Bill would broaden testimony in building approval process

Debate over church plans in county stirs council members to seek change

May 23, 2001|By Joan Jacobson | Joan Jacobson,SUN STAFF

When Baltimore County's zoning commissioner approved construction of a 3,000-seat church in Granite two weeks ago, he didn't consider how traffic from another large church two miles away might compound problems in the rural community. Commissioner Lawrence E. Schmidt said county law prevented him from considering such evidence.

But that might change. Five County Council members introduced a bill this week that would allow a hearing officer to "include testimony or evidence regarding the potential impact of other development plans" nearby when considering a proposed development. In effect, the legislation would prevent projects from being approved in a vacuum.

The bill was sparked by the debate over Bethel African Methodist Episcopal Church's plan to build a $10 million sanctuary in Granite, where neighbors fear Sunday traffic jams will develop along two-lane Old Court Road.

Two miles east of the Bethel site, New Antioch Baptist Church of Randallstown is building a 2,450-seat church, also on Old Court Road.

County Councilman Stephen G. Samuel Moxley, a Catonsville Democrat, said yesterday that the bill comes too late for the Bethel case but could be used in considering future development plans.

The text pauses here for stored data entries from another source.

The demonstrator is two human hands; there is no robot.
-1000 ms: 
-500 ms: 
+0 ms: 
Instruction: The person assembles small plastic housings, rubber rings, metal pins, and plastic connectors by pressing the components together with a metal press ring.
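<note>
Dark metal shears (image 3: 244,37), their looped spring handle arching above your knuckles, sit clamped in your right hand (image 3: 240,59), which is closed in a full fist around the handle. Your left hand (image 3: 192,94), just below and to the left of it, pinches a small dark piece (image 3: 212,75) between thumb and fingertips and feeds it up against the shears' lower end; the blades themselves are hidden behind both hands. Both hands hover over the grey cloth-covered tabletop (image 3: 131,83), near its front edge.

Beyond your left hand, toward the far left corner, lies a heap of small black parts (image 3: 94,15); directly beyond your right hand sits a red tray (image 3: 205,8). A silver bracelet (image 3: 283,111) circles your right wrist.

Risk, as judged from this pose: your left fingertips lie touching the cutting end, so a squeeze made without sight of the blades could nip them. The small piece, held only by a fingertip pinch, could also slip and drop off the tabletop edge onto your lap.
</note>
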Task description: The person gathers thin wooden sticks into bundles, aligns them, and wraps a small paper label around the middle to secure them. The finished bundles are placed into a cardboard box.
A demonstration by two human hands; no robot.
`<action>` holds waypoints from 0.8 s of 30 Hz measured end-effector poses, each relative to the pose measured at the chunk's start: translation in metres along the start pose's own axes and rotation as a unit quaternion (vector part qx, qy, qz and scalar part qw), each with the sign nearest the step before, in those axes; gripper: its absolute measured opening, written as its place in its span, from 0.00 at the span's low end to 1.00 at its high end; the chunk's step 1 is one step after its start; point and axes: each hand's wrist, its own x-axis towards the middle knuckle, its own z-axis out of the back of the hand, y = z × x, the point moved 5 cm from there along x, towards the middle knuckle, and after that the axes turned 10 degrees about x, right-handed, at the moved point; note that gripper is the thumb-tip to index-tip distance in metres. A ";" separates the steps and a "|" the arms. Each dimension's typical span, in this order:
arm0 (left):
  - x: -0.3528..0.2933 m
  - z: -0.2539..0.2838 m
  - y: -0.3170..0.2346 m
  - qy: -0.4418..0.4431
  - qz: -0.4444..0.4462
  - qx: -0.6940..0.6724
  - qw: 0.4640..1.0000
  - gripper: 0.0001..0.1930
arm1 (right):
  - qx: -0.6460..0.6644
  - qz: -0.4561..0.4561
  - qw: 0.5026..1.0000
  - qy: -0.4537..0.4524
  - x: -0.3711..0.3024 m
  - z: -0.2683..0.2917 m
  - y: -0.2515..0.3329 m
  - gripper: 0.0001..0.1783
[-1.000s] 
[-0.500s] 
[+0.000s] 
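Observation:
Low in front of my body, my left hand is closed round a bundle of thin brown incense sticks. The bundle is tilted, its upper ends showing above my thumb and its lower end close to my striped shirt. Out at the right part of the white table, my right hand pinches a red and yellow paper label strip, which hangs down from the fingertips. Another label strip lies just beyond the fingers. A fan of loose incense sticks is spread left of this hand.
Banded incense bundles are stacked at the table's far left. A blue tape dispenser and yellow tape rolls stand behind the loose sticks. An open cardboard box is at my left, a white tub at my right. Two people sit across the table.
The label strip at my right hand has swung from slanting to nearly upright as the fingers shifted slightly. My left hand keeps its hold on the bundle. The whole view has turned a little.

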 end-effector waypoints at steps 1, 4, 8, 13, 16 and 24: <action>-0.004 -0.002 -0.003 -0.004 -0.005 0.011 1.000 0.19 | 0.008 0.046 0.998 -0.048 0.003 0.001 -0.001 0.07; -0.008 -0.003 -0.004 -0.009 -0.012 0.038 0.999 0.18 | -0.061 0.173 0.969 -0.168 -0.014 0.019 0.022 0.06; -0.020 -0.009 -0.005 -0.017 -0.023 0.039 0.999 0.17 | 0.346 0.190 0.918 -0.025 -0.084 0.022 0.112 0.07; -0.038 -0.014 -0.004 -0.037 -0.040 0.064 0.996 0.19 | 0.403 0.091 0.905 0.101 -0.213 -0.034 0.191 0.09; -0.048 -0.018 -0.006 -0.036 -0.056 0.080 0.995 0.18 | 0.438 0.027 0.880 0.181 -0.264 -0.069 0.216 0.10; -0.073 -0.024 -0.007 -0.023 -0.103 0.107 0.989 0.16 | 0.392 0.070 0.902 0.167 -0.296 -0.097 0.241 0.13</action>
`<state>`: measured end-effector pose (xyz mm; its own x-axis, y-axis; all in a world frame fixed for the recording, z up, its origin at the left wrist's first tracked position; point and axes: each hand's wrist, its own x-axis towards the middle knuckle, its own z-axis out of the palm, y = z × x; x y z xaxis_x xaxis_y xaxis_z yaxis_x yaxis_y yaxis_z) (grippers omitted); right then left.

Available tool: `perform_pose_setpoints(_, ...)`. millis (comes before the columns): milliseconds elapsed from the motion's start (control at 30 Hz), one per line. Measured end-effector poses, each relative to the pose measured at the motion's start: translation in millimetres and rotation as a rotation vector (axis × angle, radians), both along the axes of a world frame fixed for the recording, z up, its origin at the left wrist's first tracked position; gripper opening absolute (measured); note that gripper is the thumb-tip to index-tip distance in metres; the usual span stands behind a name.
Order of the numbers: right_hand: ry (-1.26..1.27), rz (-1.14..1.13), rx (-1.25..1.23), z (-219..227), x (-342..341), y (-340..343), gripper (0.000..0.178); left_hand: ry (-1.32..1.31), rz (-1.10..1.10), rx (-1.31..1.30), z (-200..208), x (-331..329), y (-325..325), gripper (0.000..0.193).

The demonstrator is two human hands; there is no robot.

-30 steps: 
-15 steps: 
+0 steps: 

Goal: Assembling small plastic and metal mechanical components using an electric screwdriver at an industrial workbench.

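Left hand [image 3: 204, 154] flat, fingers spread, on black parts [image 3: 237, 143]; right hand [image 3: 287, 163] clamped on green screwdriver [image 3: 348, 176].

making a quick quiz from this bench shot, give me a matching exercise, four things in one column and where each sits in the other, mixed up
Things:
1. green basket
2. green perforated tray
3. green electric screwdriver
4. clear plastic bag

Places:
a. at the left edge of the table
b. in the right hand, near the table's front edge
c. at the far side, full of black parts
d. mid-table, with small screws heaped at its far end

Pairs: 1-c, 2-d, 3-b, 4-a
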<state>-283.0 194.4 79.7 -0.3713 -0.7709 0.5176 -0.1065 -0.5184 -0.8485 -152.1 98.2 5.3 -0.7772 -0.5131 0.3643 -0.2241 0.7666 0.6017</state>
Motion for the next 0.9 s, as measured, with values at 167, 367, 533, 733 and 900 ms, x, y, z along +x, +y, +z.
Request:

"I think that two megachurches within two miles of each other on narrow country roads definitely have an impact on the community," said Moxley. Bethel AME's new church will be built in his district.

Roz Roddy, a past president of the Greater Patapsco Community Association, which lobbied Schmidt to consider the impact of other developments in the Bethel area, said it's unfortunate the bill won't help her community.

"It's a little too late," she said. "The barn has burned."

She criticized the county for not having clear rules to ensure "the infrastructure in an area supports all this massive development."

Moxley said he believes county law gives a hearing officer latitude to consider neighboring development. The bill, he said, would clarify existing law.

"I'm glad they're clarifying that," Schmidt said yesterday. "I would have a little broader discretion in terms of evaluating a development plan in considering impact on a neighborhood."

The Baltimore County Chamber of Commerce was studying the bill yesterday.

Stuart D. Kaplow, a development attorney who is vice chairman of the chamber's legislative affairs committee, said the organization is not opposed in theory to the intent of the legislation.

But, he said, "There are many hundreds of approved plans in this county that never get built. Do you include a plan that was approved in 1955 and never built?"

G. Scott Barhight, a lawyer who represents developers, called the bill unfair. "It's too speculative. The hearing officer should focus on what is real, not what is imagined.

"Just because a project's going to get approved, doesn't mean it will be built," he said.

During the Bethel hearings, Schmidt heard testimony about traffic expected near the Bethel site. But he did not consider traffic that would be generated by the New Antioch church.

During one hearing, Bethel AME's lawyer, Robert Hoffman, tried to keep photographs of grading work at the Antioch site out of evidence, calling them "prejudicial to Bethel."

Hoffman declined to comment yesterday on the new bill.